There is a power to leveraging resources in order to maximise deliverables to key consumers in a way that engages, adds-value and inspires brand loyalty. That is an actual post from LinkedIn that I copied and pasted here. For real.

When you’ve been in an industry or one company for too long you stop speaking English and start speaking “Work-ese.” You know, that special language that you speak with workmates that no one outside your cubicle farm would ever understand. But it’s not limited to those who haev been douign the one thing for too long. Relatively young industries, sales “gurus” and busines-growth-related motivational speakers do the same thing. You can read entire transcripts from conferences and seminars that don’t make an ounce of sense to most native English speakers… let alone those who use English as a second or third language.
The strength and weakness of the English language is that it’s a “compound” language. It’s made of up words and rules from a dozen different other languages. There’s the Latin incluence, the Germanic, the Nordic, the Celtic and the Anglic. Add Australian slang to the mix and you’ve got a mean mix of phrasing that can see anything-but-English to those who are new the language. But when companies, speakers and LinkedIn wankers start spewing forth catch-phrases and slogans like a baby throwing-up mashed pumpkin in front of your friends at a fancy lunch, it not only leaves your audience shaking their heads, it also alienates them from you. And if your audience are in Darwin or other regional areas where honesty and approachability are valued over a slick pitch, then you’re in all sorts of trouble.

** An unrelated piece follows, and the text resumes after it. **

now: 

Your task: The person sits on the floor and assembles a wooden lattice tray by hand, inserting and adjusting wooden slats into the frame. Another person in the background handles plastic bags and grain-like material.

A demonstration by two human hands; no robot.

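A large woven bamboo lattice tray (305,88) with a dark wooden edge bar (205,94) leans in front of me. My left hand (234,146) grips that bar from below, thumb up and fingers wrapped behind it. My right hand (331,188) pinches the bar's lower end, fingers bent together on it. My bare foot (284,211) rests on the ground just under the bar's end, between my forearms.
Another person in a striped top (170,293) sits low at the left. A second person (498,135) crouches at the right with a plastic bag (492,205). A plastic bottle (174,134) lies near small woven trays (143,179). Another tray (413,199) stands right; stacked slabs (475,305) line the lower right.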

I hate the term “dumbing down.” It’s insulting. It assumes that you need to “come down” to someone’s level because you are superior to them in some way. You’re not. You just speak “work-ese.” And they don’t.  That’s not dumb. That’s unraveling your ridiculous corporate sub-language and returning you to where your language use should be at; the language your target audience or customer speaks.
Radio broadcasters like to talk about their “OBs” and “benchmarks.” In fact broadcast media has so many work-ese terms that I’d need an entire article just to talk through them. Productivity folks talk about “KPIs” and “efficiency” like everyone knows what they’re talking about. In my media and technology gig I talk abotu “metrics” and other equally ridiculous words like analytics, enagement and share-ability.
It’s not our customers who are dumb for not understanding what the hell we’re talking about – it’s ours… for talking like we do! We are the dumb ones! So if your product, job description or work process can’t be described easily in plain English, then you need to look at it and rethink what you’re doing. If it’s too difficult to describe in plan English, then it’s probably too difficult to sell.